What can be done? A certain amount is in the hands of the teacher, who can give guidance and suggestions or structure the work to include formative assessments and milestones. But teachers who are overwhelmed with large numbers of students are in no position to offer significant mid-course corrections to those that drift. Very often they can barely finish marking the final submissions, which leaves them unable to intervene in the process of writing. If students’ classmates are as inexperienced as the students themselves, little good will come of peer editing: Can a peer be expected to exercise the kind of judgment that experience, knowledge, and understanding confer on a teacher?

And teachers cannot singlehandedly work against academic and social cultures that countenance excuse-making and magical thinking. If it is in the school’s and parents’ blood to tolerate senioritis, a teacher who does not have an extraordinary pedagogical charisma will be able to do little. If all but a few “responsible” adults in a school and at home are winking and nodding at Junior while he goofs off, the odd teacher who disapproves will injure only himself by doing so.

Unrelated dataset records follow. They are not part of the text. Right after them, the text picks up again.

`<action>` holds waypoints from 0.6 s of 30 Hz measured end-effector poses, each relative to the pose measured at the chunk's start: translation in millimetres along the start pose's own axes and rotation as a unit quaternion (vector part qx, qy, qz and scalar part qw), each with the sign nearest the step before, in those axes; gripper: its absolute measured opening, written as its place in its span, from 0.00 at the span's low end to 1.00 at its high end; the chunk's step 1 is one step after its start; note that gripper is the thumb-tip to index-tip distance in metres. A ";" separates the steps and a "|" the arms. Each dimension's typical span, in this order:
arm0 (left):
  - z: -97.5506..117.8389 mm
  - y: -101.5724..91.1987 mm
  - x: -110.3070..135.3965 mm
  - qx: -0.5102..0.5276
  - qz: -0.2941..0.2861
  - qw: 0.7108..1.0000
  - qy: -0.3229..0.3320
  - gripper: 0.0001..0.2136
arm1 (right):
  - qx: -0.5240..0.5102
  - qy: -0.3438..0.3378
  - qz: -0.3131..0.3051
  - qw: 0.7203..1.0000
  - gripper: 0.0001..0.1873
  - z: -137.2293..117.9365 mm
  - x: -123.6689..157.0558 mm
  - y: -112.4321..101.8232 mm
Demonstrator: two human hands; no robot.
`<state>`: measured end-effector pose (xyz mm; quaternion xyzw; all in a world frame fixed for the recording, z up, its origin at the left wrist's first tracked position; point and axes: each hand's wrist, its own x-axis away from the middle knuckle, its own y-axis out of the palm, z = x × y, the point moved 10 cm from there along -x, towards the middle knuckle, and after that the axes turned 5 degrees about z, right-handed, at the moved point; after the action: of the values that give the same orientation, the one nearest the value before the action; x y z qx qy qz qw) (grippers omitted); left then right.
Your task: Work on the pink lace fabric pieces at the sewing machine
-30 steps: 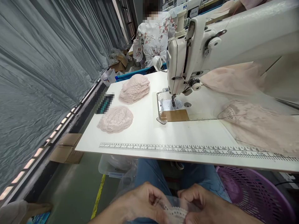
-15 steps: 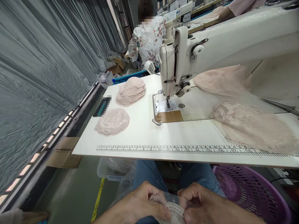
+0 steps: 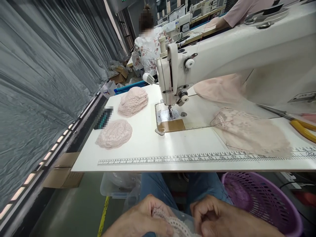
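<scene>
Low in the picture, over my lap, my left hand (image 3: 140, 219) and my right hand (image 3: 214, 217) are closed on a pale lace piece (image 3: 170, 222) that lies between them, partly inside clear plastic. Both hands sit below the front edge of the white sewing table (image 3: 153, 141). A white sewing machine (image 3: 222, 62) stands on the table ahead of me. Left of its needle lie a stack of pink lace pieces (image 3: 132, 101) and a single pink lace piece (image 3: 115, 134). Pink lace fabric (image 3: 249, 131) is spread at the right.
A printed ruler (image 3: 197, 158) runs along the table's front edge. A purple plastic basket (image 3: 266, 200) stands at my right knee, a clear bin (image 3: 118, 184) under the table. Yellow-handled scissors (image 3: 302, 126) lie far right. Grey plastic sheeting hangs at left. A person in a flowered top (image 3: 148, 49) sits beyond.
The view has tilted and shifted right, bringing the scissors into sight. My hands have kept working the lace piece, sinking lower in the picture.
</scene>
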<state>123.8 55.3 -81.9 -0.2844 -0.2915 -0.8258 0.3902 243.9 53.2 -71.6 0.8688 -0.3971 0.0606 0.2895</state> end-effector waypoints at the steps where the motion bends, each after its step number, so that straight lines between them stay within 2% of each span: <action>1: 3.7 1.8 0.1 0.008 0.002 1.000 0.006 0.18 | -0.002 0.000 -0.004 1.000 0.22 1.0 -2.2 3.2; 6: 13.0 -0.2 0.6 0.006 0.062 0.998 0.005 0.19 | 0.000 -0.020 0.004 1.000 0.26 8.0 -19.8 15.4; 10: 21.1 1.9 1.1 -0.015 0.061 0.997 0.037 0.21 | 0.003 -0.034 0.018 0.999 0.28 7.8 -24.9 19.8; 14: 14.6 -0.4 0.1 -0.047 0.077 0.996 -0.003 0.25 | 0.012 -0.035 0.030 0.999 0.28 4.3 -20.7 19.6; 18: 17.7 0.7 -1.3 -0.060 0.084 0.995 0.002 0.26 | 0.019 -0.032 0.033 0.999 0.29 6.7 -18.5 17.6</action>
<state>129.4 68.0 -70.8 -0.3291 -0.2158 -0.8064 0.4413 217.7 52.5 -75.3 0.8620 -0.4336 0.0505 0.2578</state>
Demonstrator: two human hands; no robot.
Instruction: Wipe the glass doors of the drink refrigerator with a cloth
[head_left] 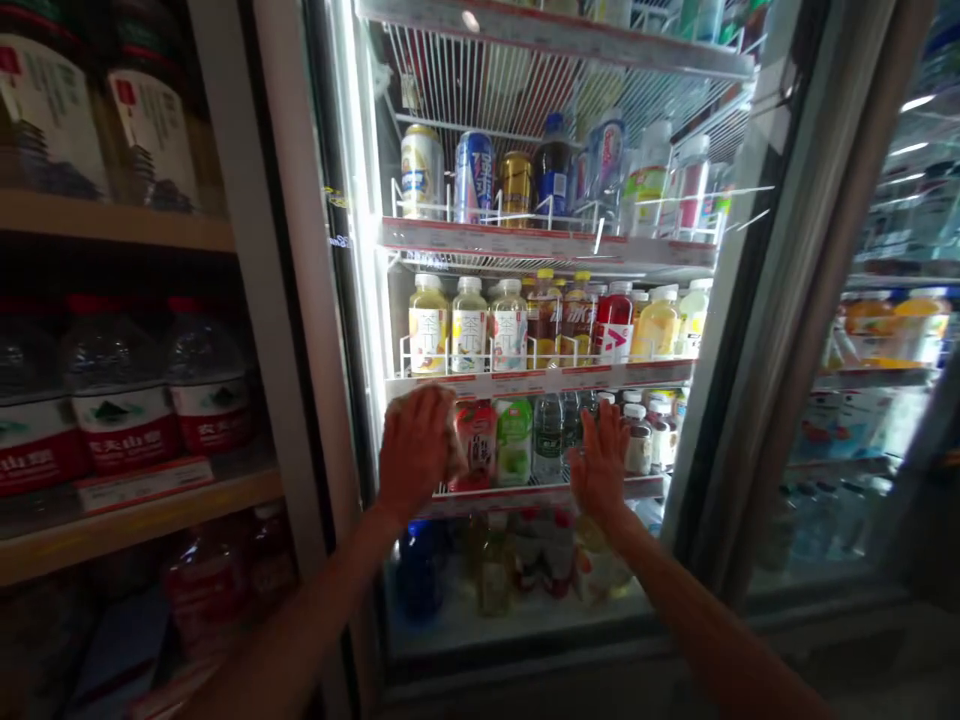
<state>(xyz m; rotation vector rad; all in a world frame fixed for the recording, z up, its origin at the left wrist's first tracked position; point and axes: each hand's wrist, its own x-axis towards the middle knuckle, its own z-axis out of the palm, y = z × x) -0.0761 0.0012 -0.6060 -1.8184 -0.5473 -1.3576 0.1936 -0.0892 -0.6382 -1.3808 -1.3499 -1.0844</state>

The school that tries to buck the prevailing culture in which it finds itself will fare no better. Imagine a school in the Land of Magical Thinking deciding that to combat senioritis, it would send second-semester transcripts to its seniors’ chosen colleges whether or not it was asked to do so. Not much imagination is needed to figure out the consequences. Nor would it help that some of the colleges would do nothing when presented with the transcript of a disastrous second semester.

Something large-scale is needed for such schools. Meanwhile, we must preserve expectations and standards of care and diligence in places that still have them.